GEORGE TOWN: Three iconic convent schools here that produced many great scholars are not shutting down, but “transforming for the better”.
It was reported that SK Convent Light Street, SMK Convent Light Street and SMK Convent Pulau Tikus would be closing by 2024, and the land on which the schools are sited would be returned to the Sisters of Infant Jesus (IJS).
Datuk Tan Leh Sah, who chairs the board of governors of SK Convent Light Street and SMK Convent Light Street, said IJS was trying to bring the schools back to their original purpose of providing wholesome education.
“This is merely a period of change for the schools, namely the two Convent Light Street schools, which have gone through several changes since it (Convent Light Street) was founded in 1852.
“For example, during my schooling days, it was a boarding school and also a private school, where students were able to continue their education after failing their Standard Six exams.
“The private school was shut down when students were allowed to continue with their education after failing their exams,” she told the New Straits Times today.
Tan said she was happy that the schools would be transforming for the better.
She also rubbished claims that high-rise buildings would be developed on the schools’ grounds.
“If you look at the previous statements by the nuns, they have always stressed that the grounds would always be an institution of learning.
“In fact, in the 1990s, the nuns made a highly-publicised pledge that the ‘Convent is not for sale’.
Tan said the IJS would be issuing a statement when the mother provincial returned from a trip abroad.
She also urged everyone to give the Sisters of Infant Jesus space and time to execute their plans.
“They will release more details on the plans for the schools’ future when things firm up as there are many procedures including government applications that need to be sorted out,” she said, adding that claims by certain quarters that the nuns had failed to consult the alumni was false.
“They have always consulted or, at least, kept the alumni informed.
“I do not know where some alumni have been, that they are now claiming not to have been informed.”
Convent Light Street, the oldest girl’s school in Southeast Asia was founded by three French Catholic nuns.
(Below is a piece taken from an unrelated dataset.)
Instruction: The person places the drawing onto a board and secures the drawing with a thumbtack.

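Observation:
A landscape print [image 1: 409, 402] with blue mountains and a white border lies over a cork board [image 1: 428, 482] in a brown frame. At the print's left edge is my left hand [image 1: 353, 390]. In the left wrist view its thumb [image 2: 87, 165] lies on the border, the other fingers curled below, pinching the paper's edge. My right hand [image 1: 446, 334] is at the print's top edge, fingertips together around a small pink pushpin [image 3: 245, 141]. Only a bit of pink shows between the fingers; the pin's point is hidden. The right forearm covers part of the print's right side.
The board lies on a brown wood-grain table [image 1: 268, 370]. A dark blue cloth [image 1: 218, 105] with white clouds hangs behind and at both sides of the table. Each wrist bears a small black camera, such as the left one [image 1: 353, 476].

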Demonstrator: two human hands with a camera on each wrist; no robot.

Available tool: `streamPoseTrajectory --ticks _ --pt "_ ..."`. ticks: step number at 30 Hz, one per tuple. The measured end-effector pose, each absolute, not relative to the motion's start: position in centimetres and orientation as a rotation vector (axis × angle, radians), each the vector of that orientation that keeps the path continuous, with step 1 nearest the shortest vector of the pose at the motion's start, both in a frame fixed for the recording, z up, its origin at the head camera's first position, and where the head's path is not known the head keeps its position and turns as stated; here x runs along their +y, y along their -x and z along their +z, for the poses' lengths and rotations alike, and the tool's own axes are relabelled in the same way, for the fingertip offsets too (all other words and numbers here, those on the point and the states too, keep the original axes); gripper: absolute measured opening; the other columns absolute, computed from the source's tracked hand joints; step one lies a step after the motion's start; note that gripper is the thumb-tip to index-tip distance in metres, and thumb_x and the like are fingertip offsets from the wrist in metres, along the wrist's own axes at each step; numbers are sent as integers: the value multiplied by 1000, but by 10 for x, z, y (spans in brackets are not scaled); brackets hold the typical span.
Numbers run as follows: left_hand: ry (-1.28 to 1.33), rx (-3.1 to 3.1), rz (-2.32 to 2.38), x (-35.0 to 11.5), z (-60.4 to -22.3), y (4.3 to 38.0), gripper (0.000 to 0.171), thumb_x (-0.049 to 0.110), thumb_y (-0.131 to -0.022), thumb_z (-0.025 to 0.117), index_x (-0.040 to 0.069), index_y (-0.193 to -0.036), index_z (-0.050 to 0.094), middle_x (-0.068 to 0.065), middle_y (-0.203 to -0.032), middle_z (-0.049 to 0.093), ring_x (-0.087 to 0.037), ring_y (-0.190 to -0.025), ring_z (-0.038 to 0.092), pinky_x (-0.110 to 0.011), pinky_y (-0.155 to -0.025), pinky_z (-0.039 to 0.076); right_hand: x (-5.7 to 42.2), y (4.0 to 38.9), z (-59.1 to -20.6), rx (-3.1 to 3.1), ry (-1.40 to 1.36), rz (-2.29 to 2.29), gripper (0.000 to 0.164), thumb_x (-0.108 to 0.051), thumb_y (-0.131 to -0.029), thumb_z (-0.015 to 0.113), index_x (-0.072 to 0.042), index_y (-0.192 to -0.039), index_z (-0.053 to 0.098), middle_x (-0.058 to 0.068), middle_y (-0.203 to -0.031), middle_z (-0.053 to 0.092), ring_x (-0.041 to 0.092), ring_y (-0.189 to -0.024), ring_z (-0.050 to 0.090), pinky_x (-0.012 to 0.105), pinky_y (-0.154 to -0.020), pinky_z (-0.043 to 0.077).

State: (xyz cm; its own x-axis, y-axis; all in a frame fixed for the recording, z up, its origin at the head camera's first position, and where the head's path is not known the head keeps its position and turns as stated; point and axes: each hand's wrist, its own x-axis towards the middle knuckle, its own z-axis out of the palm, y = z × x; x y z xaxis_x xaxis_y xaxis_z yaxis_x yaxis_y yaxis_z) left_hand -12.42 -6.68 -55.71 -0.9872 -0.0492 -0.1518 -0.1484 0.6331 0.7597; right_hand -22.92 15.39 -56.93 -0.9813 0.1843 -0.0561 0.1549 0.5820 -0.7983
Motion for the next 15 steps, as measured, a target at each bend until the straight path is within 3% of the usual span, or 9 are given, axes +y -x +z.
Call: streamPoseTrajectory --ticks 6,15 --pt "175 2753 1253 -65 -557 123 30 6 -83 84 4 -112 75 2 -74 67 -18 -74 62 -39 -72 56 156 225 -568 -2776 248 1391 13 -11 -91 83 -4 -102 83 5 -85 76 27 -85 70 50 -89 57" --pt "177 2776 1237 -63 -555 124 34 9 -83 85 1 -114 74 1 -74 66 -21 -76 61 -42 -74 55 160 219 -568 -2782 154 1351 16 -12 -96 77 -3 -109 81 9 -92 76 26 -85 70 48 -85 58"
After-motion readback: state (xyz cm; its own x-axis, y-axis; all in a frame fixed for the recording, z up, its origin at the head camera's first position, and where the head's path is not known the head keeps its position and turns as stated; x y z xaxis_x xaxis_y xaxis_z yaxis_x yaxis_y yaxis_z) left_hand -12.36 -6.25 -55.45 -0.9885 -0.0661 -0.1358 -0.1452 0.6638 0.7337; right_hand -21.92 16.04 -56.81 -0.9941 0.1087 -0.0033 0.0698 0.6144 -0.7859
Convent Pulau Tikus was founded in the early 1900s.
Tan said the convent schools would not undergo anything like the closure of Bukit Bintang Girls’ School in Jalan Bukit Bintang, Kuala Lumpur, which was demolished to make way for an upmarket mall, Pavilion Kuala Lumpur.
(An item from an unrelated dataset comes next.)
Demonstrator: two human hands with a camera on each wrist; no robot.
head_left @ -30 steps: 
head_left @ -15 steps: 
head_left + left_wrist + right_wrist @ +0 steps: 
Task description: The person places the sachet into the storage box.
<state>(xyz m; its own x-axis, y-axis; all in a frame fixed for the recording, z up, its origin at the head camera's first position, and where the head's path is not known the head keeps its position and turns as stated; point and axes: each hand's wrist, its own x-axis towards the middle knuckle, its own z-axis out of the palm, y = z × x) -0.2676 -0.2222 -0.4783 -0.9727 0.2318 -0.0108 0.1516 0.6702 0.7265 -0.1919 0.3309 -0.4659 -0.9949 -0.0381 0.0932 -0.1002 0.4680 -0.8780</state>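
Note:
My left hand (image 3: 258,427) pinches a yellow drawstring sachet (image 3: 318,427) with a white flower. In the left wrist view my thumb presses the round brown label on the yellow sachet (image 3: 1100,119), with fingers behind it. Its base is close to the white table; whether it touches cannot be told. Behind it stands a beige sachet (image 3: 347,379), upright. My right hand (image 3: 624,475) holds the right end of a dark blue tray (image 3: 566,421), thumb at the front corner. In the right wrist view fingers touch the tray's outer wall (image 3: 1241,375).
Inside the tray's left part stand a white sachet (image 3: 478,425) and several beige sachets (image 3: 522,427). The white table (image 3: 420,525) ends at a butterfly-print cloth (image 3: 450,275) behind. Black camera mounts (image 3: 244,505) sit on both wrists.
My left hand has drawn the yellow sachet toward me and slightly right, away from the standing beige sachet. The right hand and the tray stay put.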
“Why is there no spotlight on SK Pykett Methodist closing at the end of this year?
“The question should be what is going to happen that land,” she said,
The 124-year-old SK Pykett Methodist will be closing this year due to declining enrolment.
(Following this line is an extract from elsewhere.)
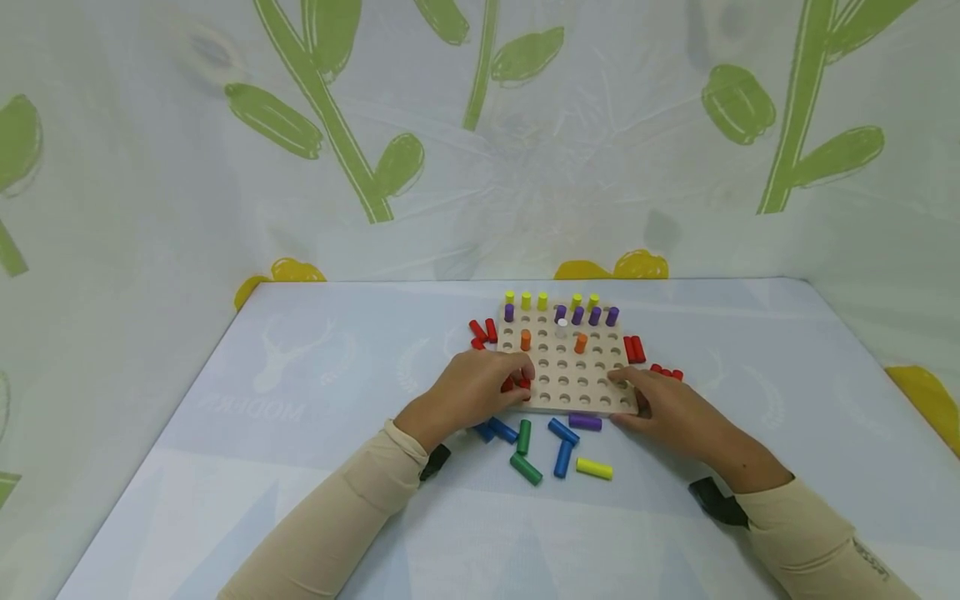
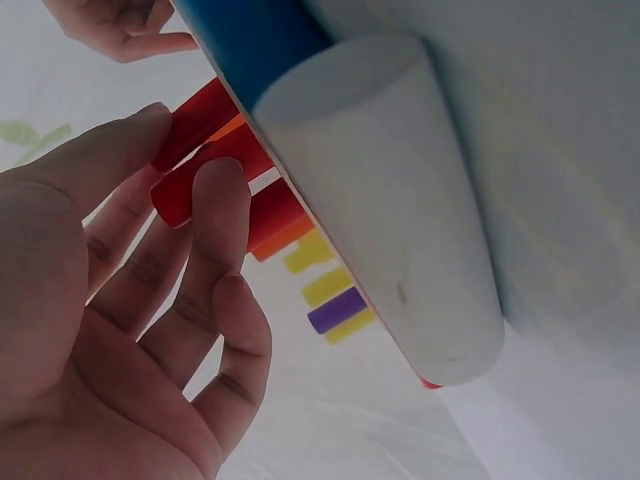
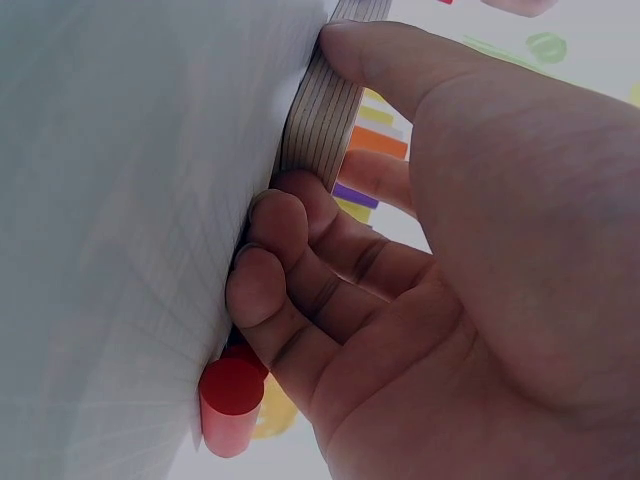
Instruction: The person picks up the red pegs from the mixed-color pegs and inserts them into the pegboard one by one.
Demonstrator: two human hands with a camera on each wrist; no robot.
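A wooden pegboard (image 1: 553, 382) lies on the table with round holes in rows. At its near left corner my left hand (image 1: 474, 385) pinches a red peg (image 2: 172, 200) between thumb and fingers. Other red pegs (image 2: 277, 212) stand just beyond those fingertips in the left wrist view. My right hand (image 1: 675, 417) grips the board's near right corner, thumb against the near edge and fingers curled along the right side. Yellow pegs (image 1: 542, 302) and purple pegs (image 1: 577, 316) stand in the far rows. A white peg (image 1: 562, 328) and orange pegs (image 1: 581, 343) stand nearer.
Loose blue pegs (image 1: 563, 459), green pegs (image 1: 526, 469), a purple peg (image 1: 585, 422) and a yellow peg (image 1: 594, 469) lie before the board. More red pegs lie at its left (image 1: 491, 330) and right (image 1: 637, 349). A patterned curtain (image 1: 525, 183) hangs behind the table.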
It was reported two years ago, that the IJS, which established more than 50 schools across Malaysia had requested for the return of the lands on which SK and SMK Convent Light Street and SMK Pulau Tikus were located.
During the uproar then, IJS provincial leader Celina Wong had said that the aim was to bring back IJS’s ethos, the special character and traditions of mission schools
She said IJS would never forget its mission in education.
Yesterday, an English daily announced that the Education Ministry had approved the IJS’s application for the return of the land and that the school had stopped taking in new students since last year, to prepare for the closure by 2024.
In response, Chief Minister Chow Kon Yeow had appealed to the Education Ministry to relocate the schools, if there was a need to do so.